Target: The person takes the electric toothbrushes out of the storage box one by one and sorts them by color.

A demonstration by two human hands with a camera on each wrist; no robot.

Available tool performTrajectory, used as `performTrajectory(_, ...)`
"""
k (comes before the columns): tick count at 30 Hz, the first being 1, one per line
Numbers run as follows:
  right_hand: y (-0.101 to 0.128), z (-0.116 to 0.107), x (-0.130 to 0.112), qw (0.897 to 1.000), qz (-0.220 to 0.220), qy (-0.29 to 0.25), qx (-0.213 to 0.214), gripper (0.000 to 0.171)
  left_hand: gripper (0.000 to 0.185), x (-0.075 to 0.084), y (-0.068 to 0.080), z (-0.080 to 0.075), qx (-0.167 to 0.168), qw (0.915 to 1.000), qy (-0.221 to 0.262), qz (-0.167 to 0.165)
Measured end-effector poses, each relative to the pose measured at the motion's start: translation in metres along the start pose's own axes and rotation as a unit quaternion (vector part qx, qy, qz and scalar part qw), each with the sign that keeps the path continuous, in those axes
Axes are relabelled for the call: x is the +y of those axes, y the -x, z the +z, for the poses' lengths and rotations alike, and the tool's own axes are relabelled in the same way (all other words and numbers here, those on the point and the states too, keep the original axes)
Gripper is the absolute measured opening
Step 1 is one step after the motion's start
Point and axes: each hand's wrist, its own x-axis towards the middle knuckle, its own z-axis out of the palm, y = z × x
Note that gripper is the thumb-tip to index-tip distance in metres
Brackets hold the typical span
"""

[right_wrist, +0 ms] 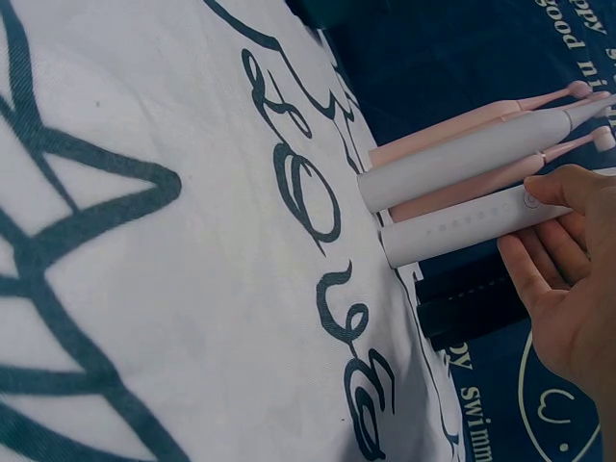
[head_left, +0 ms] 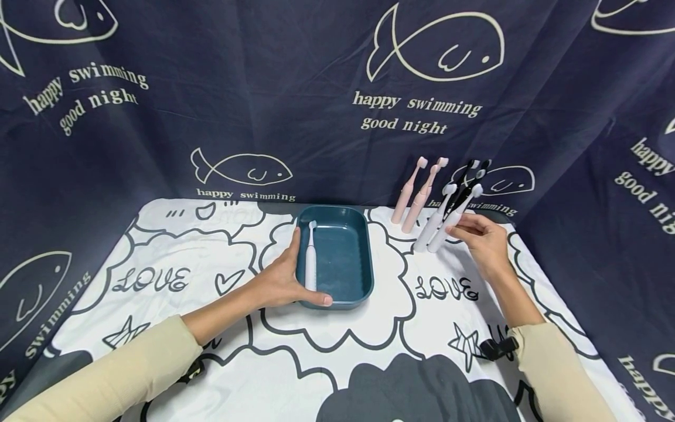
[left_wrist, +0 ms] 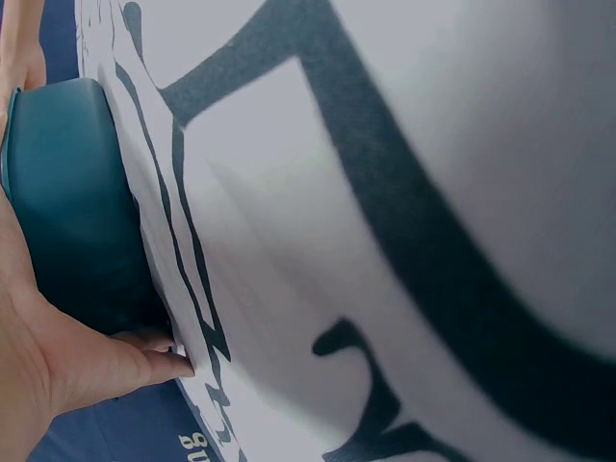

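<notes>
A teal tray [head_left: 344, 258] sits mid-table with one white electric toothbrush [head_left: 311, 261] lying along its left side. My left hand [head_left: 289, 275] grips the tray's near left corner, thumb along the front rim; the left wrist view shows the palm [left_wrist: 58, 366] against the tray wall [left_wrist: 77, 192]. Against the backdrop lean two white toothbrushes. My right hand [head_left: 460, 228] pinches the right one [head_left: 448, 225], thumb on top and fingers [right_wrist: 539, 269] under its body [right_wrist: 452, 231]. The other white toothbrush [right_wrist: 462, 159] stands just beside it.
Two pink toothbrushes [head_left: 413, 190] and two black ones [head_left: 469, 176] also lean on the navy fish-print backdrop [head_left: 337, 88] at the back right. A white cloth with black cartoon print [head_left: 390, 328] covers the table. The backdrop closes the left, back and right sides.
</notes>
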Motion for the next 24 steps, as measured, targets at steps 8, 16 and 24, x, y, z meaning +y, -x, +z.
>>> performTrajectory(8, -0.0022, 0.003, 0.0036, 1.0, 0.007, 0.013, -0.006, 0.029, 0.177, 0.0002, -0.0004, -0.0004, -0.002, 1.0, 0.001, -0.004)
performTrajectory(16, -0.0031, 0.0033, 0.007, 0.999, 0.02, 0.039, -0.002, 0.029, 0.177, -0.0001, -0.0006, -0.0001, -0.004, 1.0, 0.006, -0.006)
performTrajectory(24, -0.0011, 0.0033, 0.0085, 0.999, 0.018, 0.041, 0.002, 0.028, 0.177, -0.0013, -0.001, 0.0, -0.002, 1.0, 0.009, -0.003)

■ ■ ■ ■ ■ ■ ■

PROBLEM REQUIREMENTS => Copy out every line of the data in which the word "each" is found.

EXERCISE SOLUTION =>
A demonstration by two human hands with a camera on each wrist; no robot.
Measured end-effector poses, each relative to the pose measured at the motion's start: translation in metres along the start pose's own axes and rotation as a unit quaternion (vector part qx, qy, qz and scalar part qw), each with the sign that keeps the path continuous, in those axes
Point and axes: each hand's wrist, its own x-axis towards the middle knuckle, its own z-axis out of the palm, y = z × x

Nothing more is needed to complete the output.